Summary: The Trust owned a building in Galena, Illinois which was leased to an architect and artist. When the Trust sold the real estate, it removed and destroyed artwork and other personal items without the artist’s permission. He filed suit in federal court under multiple theories for wrongfully evicting him without proper notice and the destruction of his personal items without compensating him. After Country Mutual denied duties to defend and indemnify, the Trust filed a declaratory judgment action. The trial court found coverage, but denied plaintiff’s motion for sanctions under Illinois’ vexatious refusal statute. The appellate court affirmed finding Country Mutual had a duty to defend the federal lawsuit under the policy’s personal and advertising injury coverage, but vexatious penalties were properly denied.
The federal court complaint alleged violations of the Illinois Forcible Entry and Detainer Act by evicting the tenant and disposing of his personal items and failed to compensate him for their value. The policy’s Personal and Advertising Injury coverage provided coverage for “wrongful eviction,” a term defined in Black’s Law Dictionary. Because “the plain and ordinary meaning of ‘eviction’ is to deprive a tenant of the right to enjoy leased premises,” the policy included coverage for property damage resulting from disposing of the tenant’s property.
The court rejected Country Mutual’s argument that the breach of contract exclusion applied concluding it was too vague to apply to the lease. The court ruled that “generically excluding coverage for a breach of contract would [not] convey to the average, normal, and reasonable person that a wrongful eviction involving a lease agreement would be excluded from coverage.” Additionally, “construing the breach of contract exclusion to apply to wrongful eviction involving leases would compete with an equally reasonable construction that all wrongful evictions, regardless of whether a lease agreement is involved, would be covered.” Given those two reasonable constructions, the court construed the policy against Country Mutual.

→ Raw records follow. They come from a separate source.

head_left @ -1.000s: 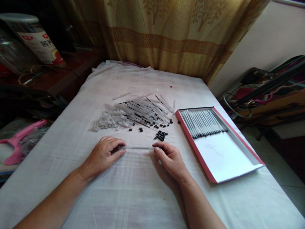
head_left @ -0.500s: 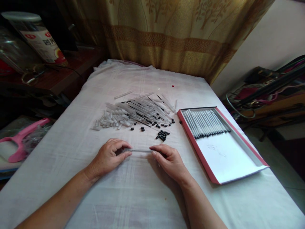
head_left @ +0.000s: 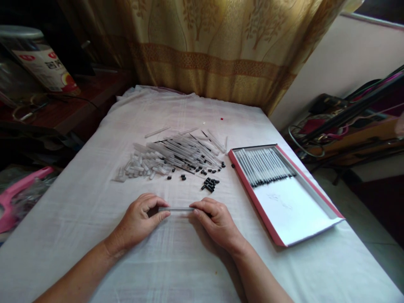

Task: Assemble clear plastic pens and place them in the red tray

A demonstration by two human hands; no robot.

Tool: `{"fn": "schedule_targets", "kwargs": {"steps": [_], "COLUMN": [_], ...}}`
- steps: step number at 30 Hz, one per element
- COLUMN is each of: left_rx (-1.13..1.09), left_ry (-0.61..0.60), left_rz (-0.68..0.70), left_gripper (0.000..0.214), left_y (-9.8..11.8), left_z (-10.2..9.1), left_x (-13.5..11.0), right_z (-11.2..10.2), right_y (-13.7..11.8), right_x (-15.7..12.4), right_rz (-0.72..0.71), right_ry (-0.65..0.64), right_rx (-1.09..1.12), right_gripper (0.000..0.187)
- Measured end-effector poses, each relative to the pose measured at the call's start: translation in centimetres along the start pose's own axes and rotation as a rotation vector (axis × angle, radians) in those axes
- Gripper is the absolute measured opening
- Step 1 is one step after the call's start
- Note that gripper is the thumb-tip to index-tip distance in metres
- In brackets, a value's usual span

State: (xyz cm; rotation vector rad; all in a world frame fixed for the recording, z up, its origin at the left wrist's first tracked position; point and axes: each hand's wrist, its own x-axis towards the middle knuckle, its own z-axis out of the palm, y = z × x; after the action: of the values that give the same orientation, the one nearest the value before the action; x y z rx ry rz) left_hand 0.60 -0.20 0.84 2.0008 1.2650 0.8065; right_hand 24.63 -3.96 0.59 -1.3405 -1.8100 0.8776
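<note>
Left hand point(head_left: 139, 223), right hand point(head_left: 217, 221) pinch ends of 1 clear pen tube point(head_left: 176, 208). 1 row done in red tray point(head_left: 253, 198); big tube pile point(head_left: 179, 151), black plugs point(head_left: 210, 184) left.

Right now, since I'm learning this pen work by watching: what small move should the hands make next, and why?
Probably the right hand should carry the clear pen tube to the red-edged tray and lay it beside the row of pens. Both it and the left hand pinch the tube's ends near the cloth, and the tray has bare space next to that row.
</note>
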Motion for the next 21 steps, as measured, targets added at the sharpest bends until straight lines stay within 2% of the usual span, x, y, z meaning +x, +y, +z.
{"fn": "schedule_targets", "kwargs": {"steps": [7, 9, 12, 15, 17, 18, 19, 21], "left_rx": [-0.02, -0.087, -0.182, -0.173, -0.142, -0.127, -0.115, -0.1], "left_ry": [0.038, 0.037, 0.036, 0.04, 0.045, 0.051, 0.056, 0.064], "left_rz": [-0.046, -0.077, -0.1, -0.079, -0.051, -0.038, -0.028, -0.016], "left_gripper": [0.02, 0.031, 0.049, 0.047, 0.042, 0.039, 0.038, 0.036], "left_y": [-0.7, -0.8, -1.1, -1.5, -1.7, -1.8, -1.8, -1.8], "left_z": [0.6, 0.8, 1.0, 1.1, 1.3, 1.3, 1.3, 1.3], "left_x": [0.0, 0.0, 0.2, 0.3, 0.3, 0.3, 0.3, 0.2], "right_z": [-0.1, -1.3, -5.2, -11.1, -14.4, -15.7, -16.5, -17.0], "right_y": [-0.9, -1.0, -0.1, 2.2, 4.1, 4.9, 5.7, 6.9], "right_x": [0.3, 0.5, 1.0, 1.6, 2.1, 2.4, 2.7, 3.2], "right_rz": [-0.021, -0.037, 0.002, 0.161, 0.386, 0.515, 0.605, 0.697], "right_ry": [0.023, 0.126, 0.484, 0.774, 0.852, 0.846, 0.83, 0.753], "right_rx": [-0.067, -0.099, -0.156, -0.249, -0.351, -0.406, -0.459, -0.534], "right_gripper": [0.019, 0.019, 0.02, 0.03, 0.032, 0.033, 0.033, 0.033]}}
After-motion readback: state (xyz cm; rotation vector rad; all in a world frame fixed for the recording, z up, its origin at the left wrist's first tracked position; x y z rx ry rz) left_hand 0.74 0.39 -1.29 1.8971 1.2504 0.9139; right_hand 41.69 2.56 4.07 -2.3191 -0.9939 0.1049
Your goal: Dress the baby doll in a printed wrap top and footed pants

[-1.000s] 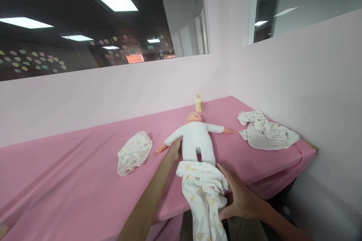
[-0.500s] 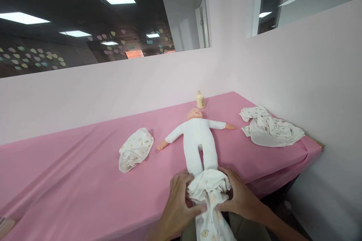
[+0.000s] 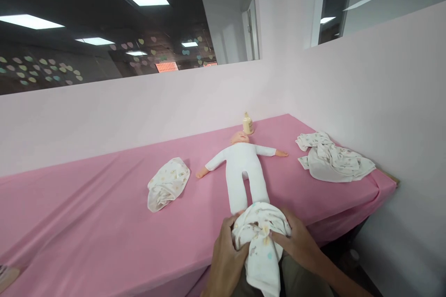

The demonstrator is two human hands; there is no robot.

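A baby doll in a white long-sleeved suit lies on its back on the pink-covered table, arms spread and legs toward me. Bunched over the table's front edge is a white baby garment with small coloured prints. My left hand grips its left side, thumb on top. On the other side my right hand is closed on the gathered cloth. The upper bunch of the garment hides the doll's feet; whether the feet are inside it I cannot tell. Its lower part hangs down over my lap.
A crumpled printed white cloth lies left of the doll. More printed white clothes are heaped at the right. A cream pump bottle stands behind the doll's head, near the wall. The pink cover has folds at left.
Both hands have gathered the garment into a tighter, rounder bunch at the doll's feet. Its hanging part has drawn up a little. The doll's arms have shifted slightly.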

The cross-appeal seeking the imposition of a Section 155 penalty and sanction against County Mutual also failed. Although Section 155 allows awards for attorney’s fees and costs when an insurance company’s refusal to comply with its policy obligations is “unreasonable and vexatious,” an insurance company is not liable for fees and costs for litigating and losing an insurance coverage issue “if a bona fide dispute existed regarding insurance coverage. In those circumstances the delay in settling the claim does not violate Section 155.” An Illinois trial court “must consider the totality of the circumstances, including the insurer’s attitude, whether the insured was forced to sue to recover, and whether the insured was deprived of the use of her or his property.” After reviewing the trial court’s ruling on an abuse of discretion standard of review, the court found no abuse of discretion in denying the Section 155 sanctions request. Although noting it agreed with the Trust’s coverage position, the court noted “Country Mutual reasonably believed that the policy did not cover such harm.” The court distinguished an earlier opinion upon which Country Mutual relied, but also noted that case “clearly provided Country Mutual with a bona fide reason to challenge coverage.”
The Doyle Trust case shows that insurers in Illinois are entitled to contest coverage any time they have a “bona fide reason to challenge coverage.” Furthermore, unless the trial court judge’s ruling granting or denying Section 155 sanctions is an abuse of the court’s discretion, its ruling will be affirmed on appeal.